Our offices and our distribution center are leased under an operating lease
expiring in 2014. We own Team division's warehousing and distribution center
located in Birmingham, Alabama.

Store Locations

We operate 428 stores in 21 contiguous states. Of these stores, 155 are
located in malls and 273 are located in strip-shopping centers which are
generally the center of commerce within the area and which are generally
anchored by a Wal-Mart store. The following shows the number of locations by
state as of January 31, 2004:


Alabama - 61 Kansas - 11 Ohio - 5
Arkansas - 23 Kentucky - 24 Oklahoma - 18
Florida - 16 Louisiana - 14 S. Carolina - 21
Georgia - 52 Missouri - 15 Tennessee - 37
Iowa - 3 Mississippi - 35 Texas - 16
Illinois - 10 Nebraska - 2 Virginia - 13
Indiana - 12 N. Carolina - 37 W. Virginia - 3


Item 3. Legal Proceedings

We are party to various legal proceedings incidental to our business. In
the opinion of management, after consultation with legal counsel responsible for
these matters, the ultimate liability, if any, with respect to those proceedings
is not presently expected to materially affect financial position, results of
operations or cash flows of the Company.


Item 4. Submission of Matters to a Vote of Security Holders

None.

PART II

Item 5. Market For Registrant's Common Equity and Related Stockholder Matters

Our common stock is traded on the NASDAQ National Market (NASDAQ) under the
symbol HIBB. The following table sets forth, for the periods indicated, the high
and low closing sales prices of shares of our Common Stock as reported by
NASDAQ. Prices quoted are reflective of the stock split affected on July 15,
2003.

Fiscal 2004: High Low
First Quarter (February 2 to May 3) $ 18.96 $ 12.97
Second Quarter (May 4 to August 2) $ 23.13 $ 17.49
Third Quarter (August 3 to November 1) $ 28.78 $ 21.63
Fourth Quarter (November 2 to January 31) $ 33.20 $ 24.35

Fiscal 2003: High Low
First Quarter (February 3 to May 4) $ 18.33 $ 13.83
Second Quarter (May 5 to August 3) $ 19.00 $ 11.65
Third Quarter (August 4 to November 2) $ 15.38 $ 11.70
Fourth Quarter (November 3 to February 1) $ 17.77 $ 14.23

On April 13, 2004, the last reported sale price for our common stock as
quoted by NASDAQ was $37.47 per share. As of April 5, 2004, the Company had
approximately 42 shareholders of record.

12



We have never declared or paid any dividends on our common stock. We
currently intend to retain our future earnings to finance the growth and
development of our business, and therefore we do not anticipate declaring or
paying cash dividends on our common stock for the foreseeable future. Any future
decision to declare or pay dividends will be at the discretion of the Board of
Directors and will be dependent upon our financial condition, results of
operations, capital requirements, and such other factors as the Board of
Directors deems relevant.


13


Item 6. Selected Consolidated Financial and Operating Data


HIBBETT SPORTING GOODS, INC. AND SUBSIDIARIES
(Dollars In Thousands, Except Per Share Amounts)

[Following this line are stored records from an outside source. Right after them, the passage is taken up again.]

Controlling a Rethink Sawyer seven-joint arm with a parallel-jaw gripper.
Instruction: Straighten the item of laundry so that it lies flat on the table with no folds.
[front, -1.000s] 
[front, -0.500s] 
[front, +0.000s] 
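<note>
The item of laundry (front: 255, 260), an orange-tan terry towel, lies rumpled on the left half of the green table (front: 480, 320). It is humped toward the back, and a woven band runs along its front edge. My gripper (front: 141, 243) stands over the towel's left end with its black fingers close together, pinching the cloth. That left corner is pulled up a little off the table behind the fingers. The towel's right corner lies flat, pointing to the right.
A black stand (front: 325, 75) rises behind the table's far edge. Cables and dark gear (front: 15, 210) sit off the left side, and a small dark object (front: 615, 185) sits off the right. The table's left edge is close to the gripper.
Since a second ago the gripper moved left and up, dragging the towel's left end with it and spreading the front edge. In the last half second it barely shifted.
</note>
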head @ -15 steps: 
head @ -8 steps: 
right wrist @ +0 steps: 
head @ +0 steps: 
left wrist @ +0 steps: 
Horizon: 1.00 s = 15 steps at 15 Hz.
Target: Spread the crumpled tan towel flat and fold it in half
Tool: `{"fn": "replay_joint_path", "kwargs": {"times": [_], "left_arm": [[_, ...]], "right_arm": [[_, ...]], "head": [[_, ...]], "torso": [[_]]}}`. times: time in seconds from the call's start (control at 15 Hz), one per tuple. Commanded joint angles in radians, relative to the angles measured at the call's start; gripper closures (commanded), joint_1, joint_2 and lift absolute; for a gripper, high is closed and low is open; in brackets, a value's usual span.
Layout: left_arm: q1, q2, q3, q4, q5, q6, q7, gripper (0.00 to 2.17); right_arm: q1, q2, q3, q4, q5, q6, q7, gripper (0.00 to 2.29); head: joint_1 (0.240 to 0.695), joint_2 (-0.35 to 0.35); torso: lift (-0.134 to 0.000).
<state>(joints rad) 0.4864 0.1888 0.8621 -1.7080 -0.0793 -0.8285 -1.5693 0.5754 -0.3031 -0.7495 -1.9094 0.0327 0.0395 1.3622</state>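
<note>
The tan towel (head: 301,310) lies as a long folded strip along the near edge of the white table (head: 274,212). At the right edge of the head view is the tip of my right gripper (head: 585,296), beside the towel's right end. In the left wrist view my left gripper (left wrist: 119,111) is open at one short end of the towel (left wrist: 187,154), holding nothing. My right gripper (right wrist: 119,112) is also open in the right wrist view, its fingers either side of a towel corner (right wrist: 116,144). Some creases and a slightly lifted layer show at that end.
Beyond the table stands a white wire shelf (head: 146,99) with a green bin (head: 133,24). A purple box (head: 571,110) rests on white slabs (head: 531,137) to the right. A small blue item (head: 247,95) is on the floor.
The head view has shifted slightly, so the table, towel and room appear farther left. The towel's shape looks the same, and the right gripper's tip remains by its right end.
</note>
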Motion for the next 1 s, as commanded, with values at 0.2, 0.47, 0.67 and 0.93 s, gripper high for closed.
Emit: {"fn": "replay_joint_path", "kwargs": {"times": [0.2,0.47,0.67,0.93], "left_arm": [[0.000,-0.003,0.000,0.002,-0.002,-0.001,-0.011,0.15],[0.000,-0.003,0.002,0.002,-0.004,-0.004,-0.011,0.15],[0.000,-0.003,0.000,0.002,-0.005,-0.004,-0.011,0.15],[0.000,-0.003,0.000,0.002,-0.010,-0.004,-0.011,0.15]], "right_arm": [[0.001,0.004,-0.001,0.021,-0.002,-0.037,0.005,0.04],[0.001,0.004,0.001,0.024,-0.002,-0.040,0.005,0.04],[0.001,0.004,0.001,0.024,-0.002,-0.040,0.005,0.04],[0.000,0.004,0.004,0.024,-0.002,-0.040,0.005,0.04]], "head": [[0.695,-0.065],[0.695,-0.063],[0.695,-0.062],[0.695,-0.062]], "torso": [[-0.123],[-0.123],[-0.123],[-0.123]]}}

January 31, February 1, February 2, February 3, January 29,
2004 2003 2002 2001 2000
--------- --------- --------- --------- ---------
(52 Weeks) (52 Weeks) (52 Weeks) (53 Weeks) (52 Weeks)
Income Statement Data :

Net sales $ 320,964 $ 279,187 $ 241,130 $ 209,626 $ 174,312
Cost of goods sold, including warehouse,
distribution, and store occupancy costs 218,565 193,383 167,402 145,800 121,962
--------- --------- --------- --------- ---------
Gross profit 102,399 85,804 73,728 63,826 52,350

Store operating, selling, and
administrative expenses 63,194 55,529 48,891 40,789 34,142
Depreciation and amortization 7,267 6,866 5,873 4,802 3,762
--------- --------- --------- --------- ---------
Operating income 31,938 23,409 18,964 18,235 14,446

Interest expense, net (106) 214 625 830 422
--------- --------- --------- --------- ---------
Income before provision for income
taxes 32,044 23,195 18,339 17,405 14,024

Provision for income taxes 11,696 8,466 6,786 6,593 5,364
--------- --------- --------- --------- ---------
Net income $ 20,348 $ 14,729 $ 11,553 $ 10,812 $ 8,660
========= ========= ========= ========= =========

Earnings per common share:
Basic: $ 1.33 $ 0.98 $ 0.78 $ 0.74 $ 0.60
Diluted: $ 1.29 $ 0.96 $ 0.76 $ 0.73 $ 0.59


Weighted average shares outstanding:
Basic 15,342,966 15,053,019 14,812,773 14,549,128 14,462,427
Diluted 15,732,039 15,357,012 15,118,560 14,909,365 14,692,456

Selected Operating Data :
Number of stores open at end of period:
Hibbett Sports 408 351 309 261 206
Sports & Co. 4 4 4 4 4
Sports Additions 16 16 16 17 13
--------- --------- --------- --------- ---------
Total 428 371 329 282 223
========= ========= ========= ========= =========
Balance Sheet Data :
Working capital $ 96,446 $ 70,961 $ 56,334 $ 51,684 $ 37,831
Total assets 168,562 129,580 115,315 101,252 83,278
Total debt - - 3,903 9,748 4,391
Stockholders' investment 122,890 97,350 80,063 66,665 54,201



14



Item 7. Management's Discussion and Analysis of Financial Condition and
Results of Operations

Overview

Hibbett is a rapidly growing operator of full-line sporting goods stores in
small to mid-sized markets predominantly in the Southeast, Mid-Atlantic and
Midwest. Our stores offer a broad assortment of quality athletic equipment,
footwear and apparel with a high level of customer service. Our merchandise
assortment features a broad selection of brand name merchandise emphasizing team
sports and fitness complemented by a selection of localized apparel and
accessories designed to appeal to a wide range of customers within each market.
We believe our stores are among the primary retail distribution avenues for
brand name vendors that seek to penetrate our target markets.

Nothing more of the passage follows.